Replicate DynamoDB data from one table to another
This blog post will help you get quickly started with DynamoDB Streams and AWS Lambda using Go. It will cover how to deploy the entire solution using AWS CDK.
The use case presented here is pretty simple. There are a couple of DynamoDB
tables and the goal is to capture the data in one of those tables (also referred to as the source
table) and replicate them to another table (also referred to as the target
table) so that it can serve different queries. To demonstrate an end-to-end flow, there is also an Amazon API Gateway that front ends a Lambda function which persists data in the source DynamoDB
table. Changes in this table will trigger another Lambda function (thanks to DynamoDB Streams) which will finally replicate the data into the target table.
Global or Local Secondary Index offer similar capability.
Now that you have an overview of what we are trying to achieve here...
.. let's get right to it!
Before you proceed, make sure you have the Go programming language (v1.16 or higher) and AWS CDK installed.
Clone the project and change to the right directory:
git clone https://github.com/abhirockzz/dynamodb-streams-lambda-golang
cd cdk
To start the deployment...
.. all you need to do is run a single command (cdk deploy
), and wait for a bit. You will see a list of resources that will be created and will need to provide your confirmation to proceed.
Don't worry, in the next section I will explain what's happening.
cdk deploy
# output
Bundling asset DynamoDBStreamsLambdaGolangStack/ddb-streams-function/Code/Stage...
✨ Synthesis time: 5.94s
This deployment will make potentially sensitive changes according to your current security approval level (--require-approval broadening).
Please confirm you intend to make the following modifications:
//.... omitted
Do you wish to deploy these changes (y/n)? y
This will start creating the AWS resources required for our application.
If you want to see the AWS CloudFormation template which will be used behind the scenes, run
cdk synth
and check thecdk.out
folder
You can keep track of the progress in the terminal or navigate to AWS console: CloudFormation > Stacks > DynamoDBStreamsLambdaGolangStack
Once all the resources are created, you can try out the application. You should have:
- Two Lambda functions
- Two DynamoDB tables (source and target)
- One API Gateway (also route, integration)
- along with a few others (like IAM roles etc.)

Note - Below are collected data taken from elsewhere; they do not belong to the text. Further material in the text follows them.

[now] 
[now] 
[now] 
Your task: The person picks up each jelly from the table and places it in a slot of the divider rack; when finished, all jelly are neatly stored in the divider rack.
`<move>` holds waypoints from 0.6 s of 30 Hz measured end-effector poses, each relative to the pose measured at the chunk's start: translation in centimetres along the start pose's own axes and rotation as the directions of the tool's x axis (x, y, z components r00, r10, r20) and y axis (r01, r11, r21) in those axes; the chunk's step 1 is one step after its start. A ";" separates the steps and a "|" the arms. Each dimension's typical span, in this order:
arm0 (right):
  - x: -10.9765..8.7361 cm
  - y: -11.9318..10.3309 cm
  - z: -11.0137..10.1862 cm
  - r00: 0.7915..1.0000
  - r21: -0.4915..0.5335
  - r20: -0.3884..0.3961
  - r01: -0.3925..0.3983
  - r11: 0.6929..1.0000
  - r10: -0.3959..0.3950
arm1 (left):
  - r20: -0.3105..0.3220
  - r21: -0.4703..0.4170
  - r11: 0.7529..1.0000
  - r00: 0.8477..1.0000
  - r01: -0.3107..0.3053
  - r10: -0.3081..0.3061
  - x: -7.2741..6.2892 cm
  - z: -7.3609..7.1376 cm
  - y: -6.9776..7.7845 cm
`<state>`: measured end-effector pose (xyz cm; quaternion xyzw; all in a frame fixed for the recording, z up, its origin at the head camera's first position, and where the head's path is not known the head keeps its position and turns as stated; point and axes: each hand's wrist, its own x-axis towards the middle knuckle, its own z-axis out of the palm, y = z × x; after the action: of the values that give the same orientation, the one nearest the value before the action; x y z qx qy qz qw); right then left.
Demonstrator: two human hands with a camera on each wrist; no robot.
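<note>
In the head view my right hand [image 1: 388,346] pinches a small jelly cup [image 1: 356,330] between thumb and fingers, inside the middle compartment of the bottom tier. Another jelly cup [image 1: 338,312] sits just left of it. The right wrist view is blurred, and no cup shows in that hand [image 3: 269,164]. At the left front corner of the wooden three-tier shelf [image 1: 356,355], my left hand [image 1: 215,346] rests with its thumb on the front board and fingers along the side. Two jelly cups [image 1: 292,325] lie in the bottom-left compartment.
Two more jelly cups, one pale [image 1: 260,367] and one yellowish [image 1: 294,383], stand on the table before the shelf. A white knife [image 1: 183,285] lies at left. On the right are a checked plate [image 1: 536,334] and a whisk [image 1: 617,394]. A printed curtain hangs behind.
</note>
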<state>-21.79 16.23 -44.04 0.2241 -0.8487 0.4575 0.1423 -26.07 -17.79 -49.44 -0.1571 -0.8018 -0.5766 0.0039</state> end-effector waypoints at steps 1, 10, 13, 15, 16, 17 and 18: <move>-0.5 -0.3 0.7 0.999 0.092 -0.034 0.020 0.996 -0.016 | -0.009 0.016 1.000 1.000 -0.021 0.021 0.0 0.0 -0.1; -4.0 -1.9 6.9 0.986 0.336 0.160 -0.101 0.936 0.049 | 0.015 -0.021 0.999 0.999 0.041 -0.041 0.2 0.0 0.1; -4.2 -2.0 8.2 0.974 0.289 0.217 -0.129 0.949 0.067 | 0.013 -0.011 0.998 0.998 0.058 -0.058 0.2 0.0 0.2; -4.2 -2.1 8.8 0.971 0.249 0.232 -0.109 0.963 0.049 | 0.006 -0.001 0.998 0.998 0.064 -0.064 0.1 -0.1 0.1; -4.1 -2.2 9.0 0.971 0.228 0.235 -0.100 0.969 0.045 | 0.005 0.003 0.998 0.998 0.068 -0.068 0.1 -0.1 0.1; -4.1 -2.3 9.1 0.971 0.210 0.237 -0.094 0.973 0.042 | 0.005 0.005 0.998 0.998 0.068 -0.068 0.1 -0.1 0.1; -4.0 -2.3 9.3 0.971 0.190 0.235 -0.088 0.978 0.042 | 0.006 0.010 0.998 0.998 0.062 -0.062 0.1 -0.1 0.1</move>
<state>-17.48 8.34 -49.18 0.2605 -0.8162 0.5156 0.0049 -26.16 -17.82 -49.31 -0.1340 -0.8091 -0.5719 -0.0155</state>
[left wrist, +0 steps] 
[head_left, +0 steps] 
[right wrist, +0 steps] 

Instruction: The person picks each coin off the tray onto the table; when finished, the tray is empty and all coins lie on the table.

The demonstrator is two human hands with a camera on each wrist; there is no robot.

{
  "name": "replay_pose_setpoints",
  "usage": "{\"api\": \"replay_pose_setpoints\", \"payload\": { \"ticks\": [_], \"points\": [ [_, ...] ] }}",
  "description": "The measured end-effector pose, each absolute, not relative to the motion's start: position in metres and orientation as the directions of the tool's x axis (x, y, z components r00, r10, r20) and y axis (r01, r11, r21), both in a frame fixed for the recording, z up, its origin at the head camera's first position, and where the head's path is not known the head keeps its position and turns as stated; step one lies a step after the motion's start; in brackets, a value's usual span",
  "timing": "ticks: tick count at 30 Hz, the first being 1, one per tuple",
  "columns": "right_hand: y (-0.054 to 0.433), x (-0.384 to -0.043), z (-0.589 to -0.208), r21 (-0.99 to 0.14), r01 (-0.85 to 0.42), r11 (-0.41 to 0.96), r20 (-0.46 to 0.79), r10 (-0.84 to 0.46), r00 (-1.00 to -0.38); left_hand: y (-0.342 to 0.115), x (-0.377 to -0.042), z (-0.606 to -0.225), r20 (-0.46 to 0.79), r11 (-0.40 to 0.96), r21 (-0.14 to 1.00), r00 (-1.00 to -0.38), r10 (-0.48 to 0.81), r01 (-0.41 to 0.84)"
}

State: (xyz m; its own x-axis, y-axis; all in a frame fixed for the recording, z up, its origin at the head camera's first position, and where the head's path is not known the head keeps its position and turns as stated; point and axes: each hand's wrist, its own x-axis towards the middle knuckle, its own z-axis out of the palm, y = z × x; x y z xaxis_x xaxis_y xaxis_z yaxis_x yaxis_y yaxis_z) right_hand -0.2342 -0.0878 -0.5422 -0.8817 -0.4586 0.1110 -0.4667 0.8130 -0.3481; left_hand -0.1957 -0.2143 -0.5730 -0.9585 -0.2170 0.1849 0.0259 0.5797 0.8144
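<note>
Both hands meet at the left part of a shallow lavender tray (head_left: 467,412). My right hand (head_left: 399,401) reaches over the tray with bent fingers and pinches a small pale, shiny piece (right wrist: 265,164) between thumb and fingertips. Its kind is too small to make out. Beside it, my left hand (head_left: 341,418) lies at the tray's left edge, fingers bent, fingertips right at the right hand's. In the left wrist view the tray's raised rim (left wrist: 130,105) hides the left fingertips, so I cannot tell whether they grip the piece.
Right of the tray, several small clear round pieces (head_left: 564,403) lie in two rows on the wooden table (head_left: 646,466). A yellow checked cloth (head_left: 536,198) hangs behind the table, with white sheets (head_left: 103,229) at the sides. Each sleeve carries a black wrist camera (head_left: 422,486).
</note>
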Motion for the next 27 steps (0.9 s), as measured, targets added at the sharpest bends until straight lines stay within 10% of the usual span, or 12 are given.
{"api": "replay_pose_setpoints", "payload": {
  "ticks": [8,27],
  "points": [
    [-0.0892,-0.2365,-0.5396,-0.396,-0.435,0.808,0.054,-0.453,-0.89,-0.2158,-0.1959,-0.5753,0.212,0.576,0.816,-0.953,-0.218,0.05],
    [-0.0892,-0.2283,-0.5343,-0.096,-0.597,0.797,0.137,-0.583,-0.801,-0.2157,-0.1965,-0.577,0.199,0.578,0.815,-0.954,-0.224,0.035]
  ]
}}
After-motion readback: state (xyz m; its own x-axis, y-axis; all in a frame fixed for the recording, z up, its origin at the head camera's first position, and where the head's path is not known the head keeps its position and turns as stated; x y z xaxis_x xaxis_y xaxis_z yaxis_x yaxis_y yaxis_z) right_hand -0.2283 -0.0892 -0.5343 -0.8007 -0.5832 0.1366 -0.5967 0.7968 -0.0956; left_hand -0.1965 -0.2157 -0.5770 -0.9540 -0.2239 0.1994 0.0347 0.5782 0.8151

Before you proceed, get the API Gateway endpoint that you will need to use. It's available in the stack output (in the terminal or the Outputs tab in the AWS CloudFormation console for your Stack):
End to end solution...
Start by creating a few users in the (source) DynamoDB table
To do this, invoke the API Gateway (HTTP) endpoint with the appropriate JSON
payload:
# export the API Gateway endpoint
export APIGW_ENDPOINT=<replace with API gateway endpoint above>
# for example:
export APIGW_ENDPOINT=https://gy8gxsx9x7.execute-api.us-east-1.amazonaws.com/
# invoke the endpoint with JSON data
curl -i -X POST -d '{"email":"user1@foo.com", "state":"New York","city":"Brooklyn","zipcode": "11208"}' -H 'Content-Type: application/json' $APIGW_ENDPOINT
curl -i -X POST -d '{"email":"user2@foo.com", "state":"New York","city":"Staten Island","zipcode": "10314"}' -H 'Content-Type: application/json' $APIGW_ENDPOINT
curl -i -X POST -d '{"email":"user3@foo.com", "state":"Ohio","city":"Cincinnati","zipcode": "45201"}' -H 'Content-Type: application/json' $APIGW_ENDPOINT
curl -i -X POST -d '{"email":"user4@foo.com", "state":"Ohio","city":"Cleveland","zipcode": "44101"}' -H 'Content-Type: application/json' $APIGW_ENDPOINT
curl -i -X POST -d '{"email":"user5@foo.com", "state":"California","city":"Los Angeles","zipcode": "90003"}' -H 'Content-Type: application/json' $APIGW_ENDPOINT
Navigate to the DynamoDB
table in the AWS console and ensure that records have been created:
If you the AWS CLI handy, you can also try
aws dynamodb scan --table <name of table>
If all goes well, our replication function should also work. To confirm, you need to check the target DynamoDB
table.
Notice that the
zipcode
attribute is missing - this is done on purpose for this demo. You can pick and choose the attributes you want to include in the target table and write your function logic accordingly.
The target DynamoDB
table has state
as a partition key and city
as the sort key, you can query it in a different way (as compared to the source table which you could query only based on email
).
Don't forget to clean up!
Once you're done, to delete all the services, simply use:
cdk destroy
#output prompt (choose 'y' to continue)
Are you sure you want to delete: DynamoDBStreamsLambdaGolangStack (y/n)?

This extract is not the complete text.